• [TASK INSTRUCTIONS] The expected output is every entry, repeated word for word.

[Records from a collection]
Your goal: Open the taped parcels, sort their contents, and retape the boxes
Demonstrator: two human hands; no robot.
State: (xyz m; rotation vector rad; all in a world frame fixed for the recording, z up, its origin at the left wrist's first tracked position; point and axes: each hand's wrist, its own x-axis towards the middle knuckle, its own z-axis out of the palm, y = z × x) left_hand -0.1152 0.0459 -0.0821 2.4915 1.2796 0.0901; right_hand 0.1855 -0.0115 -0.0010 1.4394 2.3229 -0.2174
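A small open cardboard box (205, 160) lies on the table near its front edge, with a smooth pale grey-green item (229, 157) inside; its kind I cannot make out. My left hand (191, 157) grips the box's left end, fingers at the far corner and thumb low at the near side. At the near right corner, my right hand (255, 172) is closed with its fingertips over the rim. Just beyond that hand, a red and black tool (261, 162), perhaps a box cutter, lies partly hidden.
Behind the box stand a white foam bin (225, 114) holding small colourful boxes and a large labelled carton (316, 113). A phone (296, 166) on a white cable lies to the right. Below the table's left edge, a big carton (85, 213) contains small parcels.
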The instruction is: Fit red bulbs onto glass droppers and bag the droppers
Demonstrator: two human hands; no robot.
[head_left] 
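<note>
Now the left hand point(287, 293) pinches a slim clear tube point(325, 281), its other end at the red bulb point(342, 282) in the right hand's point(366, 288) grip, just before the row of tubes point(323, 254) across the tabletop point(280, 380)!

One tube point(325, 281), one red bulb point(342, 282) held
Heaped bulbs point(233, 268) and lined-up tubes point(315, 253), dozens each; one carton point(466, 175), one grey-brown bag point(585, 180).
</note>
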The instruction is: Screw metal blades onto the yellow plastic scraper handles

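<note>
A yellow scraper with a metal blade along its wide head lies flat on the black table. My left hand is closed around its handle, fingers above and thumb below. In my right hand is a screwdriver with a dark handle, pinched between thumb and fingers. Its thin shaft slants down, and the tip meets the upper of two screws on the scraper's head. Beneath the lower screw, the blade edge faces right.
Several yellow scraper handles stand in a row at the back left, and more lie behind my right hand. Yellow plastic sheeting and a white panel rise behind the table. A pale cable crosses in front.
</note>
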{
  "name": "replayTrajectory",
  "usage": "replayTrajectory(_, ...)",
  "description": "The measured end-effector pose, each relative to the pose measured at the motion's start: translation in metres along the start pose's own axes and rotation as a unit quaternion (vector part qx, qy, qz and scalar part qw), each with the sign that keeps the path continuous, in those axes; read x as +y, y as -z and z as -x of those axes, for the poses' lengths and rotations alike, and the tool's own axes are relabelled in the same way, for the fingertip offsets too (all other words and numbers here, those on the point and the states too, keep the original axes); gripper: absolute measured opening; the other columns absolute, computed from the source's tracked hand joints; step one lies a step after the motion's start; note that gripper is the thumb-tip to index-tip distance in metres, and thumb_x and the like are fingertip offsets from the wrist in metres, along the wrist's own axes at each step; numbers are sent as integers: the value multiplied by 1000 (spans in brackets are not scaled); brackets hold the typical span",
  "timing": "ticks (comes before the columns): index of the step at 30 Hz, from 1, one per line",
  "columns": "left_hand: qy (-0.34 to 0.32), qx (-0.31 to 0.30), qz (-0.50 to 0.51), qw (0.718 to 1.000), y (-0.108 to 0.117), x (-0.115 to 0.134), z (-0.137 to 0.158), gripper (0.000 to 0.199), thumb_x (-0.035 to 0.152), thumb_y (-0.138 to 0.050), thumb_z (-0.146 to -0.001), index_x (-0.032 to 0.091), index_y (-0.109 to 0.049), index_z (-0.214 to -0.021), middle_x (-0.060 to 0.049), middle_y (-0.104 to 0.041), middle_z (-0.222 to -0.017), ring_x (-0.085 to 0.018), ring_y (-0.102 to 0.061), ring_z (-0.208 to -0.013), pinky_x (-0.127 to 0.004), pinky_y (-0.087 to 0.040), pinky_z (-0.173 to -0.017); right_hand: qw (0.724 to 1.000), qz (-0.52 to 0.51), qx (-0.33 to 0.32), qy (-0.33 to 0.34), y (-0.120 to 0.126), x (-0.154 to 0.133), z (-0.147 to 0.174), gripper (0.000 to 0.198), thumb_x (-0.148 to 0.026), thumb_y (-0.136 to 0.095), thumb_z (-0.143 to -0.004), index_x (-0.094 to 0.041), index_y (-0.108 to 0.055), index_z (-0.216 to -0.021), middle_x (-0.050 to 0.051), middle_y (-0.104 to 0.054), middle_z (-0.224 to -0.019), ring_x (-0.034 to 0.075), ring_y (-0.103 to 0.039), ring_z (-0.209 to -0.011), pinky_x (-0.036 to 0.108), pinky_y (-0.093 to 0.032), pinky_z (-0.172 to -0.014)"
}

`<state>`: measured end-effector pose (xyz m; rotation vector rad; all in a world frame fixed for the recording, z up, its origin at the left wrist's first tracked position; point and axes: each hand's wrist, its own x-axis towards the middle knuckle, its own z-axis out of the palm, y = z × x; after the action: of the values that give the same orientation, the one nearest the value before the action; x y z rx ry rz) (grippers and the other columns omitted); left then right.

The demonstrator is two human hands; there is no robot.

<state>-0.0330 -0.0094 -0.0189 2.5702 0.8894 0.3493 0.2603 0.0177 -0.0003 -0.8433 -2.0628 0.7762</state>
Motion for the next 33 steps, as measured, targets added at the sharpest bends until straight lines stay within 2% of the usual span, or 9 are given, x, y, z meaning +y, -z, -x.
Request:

• [WRITTEN ANSWER]
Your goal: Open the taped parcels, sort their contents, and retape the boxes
Demonstrator: two human hands; no robot.
State: (xyz m; rotation vector rad; all in a world frame fixed for the recording, z up, its origin at the left wrist's first tracked position; point and axes: each hand's wrist, its own x-axis towards the middle knuckle, its own z-axis out of the palm, y = z × x) left_hand -0.1152 0.0459 -0.0821 2.4915 1.2796 0.0901; right_hand 0.1855 -0.0115 -0.0010 1.4394 2.3229 -0.2174
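A small open cardboard box (205, 160) lies on the table near its front edge, with a smooth pale grey-green item (229, 157) inside; its kind I cannot make out. My left hand (191, 157) grips the box's left end, fingers at the far corner and thumb low at the near side. At the near right corner, my right hand (255, 172) is closed with its fingertips over the rim. Just beyond that hand, a red and black tool (261, 162), perhaps a box cutter, lies partly hidden.
Behind the box stand a white foam bin (225, 114) holding small colourful boxes and a large labelled carton (316, 113). A phone (296, 166) on a white cable lies to the right. Below the table's left edge, a big carton (85, 213) contains small parcels.
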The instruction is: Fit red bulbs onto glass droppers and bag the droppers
Demonstrator: two human hands; no robot.
[head_left] 
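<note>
Now the left hand point(287, 293) pinches a slim clear tube point(325, 281), its other end at the red bulb point(342, 282) in the right hand's point(366, 288) grip, just before the row of tubes point(323, 254) across the tabletop point(280, 380)!

One tube point(325, 281), one red bulb point(342, 282) held
Heaped bulbs point(233, 268) and lined-up tubes point(315, 253), dozens each; one carton point(466, 175), one grey-brown bag point(585, 180).
</note>
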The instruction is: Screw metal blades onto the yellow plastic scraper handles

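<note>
A yellow scraper with a metal blade along its wide head lies flat on the black table. My left hand is closed around its handle, fingers above and thumb below. In my right hand is a screwdriver with a dark handle, pinched between thumb and fingers. Its thin shaft slants down, and the tip meets the upper of two screws on the scraper's head. Beneath the lower screw, the blade edge faces right.
Several yellow scraper handles stand in a row at the back left, and more lie behind my right hand. Yellow plastic sheeting and a white panel rise behind the table. A pale cable crosses in front.
</note>
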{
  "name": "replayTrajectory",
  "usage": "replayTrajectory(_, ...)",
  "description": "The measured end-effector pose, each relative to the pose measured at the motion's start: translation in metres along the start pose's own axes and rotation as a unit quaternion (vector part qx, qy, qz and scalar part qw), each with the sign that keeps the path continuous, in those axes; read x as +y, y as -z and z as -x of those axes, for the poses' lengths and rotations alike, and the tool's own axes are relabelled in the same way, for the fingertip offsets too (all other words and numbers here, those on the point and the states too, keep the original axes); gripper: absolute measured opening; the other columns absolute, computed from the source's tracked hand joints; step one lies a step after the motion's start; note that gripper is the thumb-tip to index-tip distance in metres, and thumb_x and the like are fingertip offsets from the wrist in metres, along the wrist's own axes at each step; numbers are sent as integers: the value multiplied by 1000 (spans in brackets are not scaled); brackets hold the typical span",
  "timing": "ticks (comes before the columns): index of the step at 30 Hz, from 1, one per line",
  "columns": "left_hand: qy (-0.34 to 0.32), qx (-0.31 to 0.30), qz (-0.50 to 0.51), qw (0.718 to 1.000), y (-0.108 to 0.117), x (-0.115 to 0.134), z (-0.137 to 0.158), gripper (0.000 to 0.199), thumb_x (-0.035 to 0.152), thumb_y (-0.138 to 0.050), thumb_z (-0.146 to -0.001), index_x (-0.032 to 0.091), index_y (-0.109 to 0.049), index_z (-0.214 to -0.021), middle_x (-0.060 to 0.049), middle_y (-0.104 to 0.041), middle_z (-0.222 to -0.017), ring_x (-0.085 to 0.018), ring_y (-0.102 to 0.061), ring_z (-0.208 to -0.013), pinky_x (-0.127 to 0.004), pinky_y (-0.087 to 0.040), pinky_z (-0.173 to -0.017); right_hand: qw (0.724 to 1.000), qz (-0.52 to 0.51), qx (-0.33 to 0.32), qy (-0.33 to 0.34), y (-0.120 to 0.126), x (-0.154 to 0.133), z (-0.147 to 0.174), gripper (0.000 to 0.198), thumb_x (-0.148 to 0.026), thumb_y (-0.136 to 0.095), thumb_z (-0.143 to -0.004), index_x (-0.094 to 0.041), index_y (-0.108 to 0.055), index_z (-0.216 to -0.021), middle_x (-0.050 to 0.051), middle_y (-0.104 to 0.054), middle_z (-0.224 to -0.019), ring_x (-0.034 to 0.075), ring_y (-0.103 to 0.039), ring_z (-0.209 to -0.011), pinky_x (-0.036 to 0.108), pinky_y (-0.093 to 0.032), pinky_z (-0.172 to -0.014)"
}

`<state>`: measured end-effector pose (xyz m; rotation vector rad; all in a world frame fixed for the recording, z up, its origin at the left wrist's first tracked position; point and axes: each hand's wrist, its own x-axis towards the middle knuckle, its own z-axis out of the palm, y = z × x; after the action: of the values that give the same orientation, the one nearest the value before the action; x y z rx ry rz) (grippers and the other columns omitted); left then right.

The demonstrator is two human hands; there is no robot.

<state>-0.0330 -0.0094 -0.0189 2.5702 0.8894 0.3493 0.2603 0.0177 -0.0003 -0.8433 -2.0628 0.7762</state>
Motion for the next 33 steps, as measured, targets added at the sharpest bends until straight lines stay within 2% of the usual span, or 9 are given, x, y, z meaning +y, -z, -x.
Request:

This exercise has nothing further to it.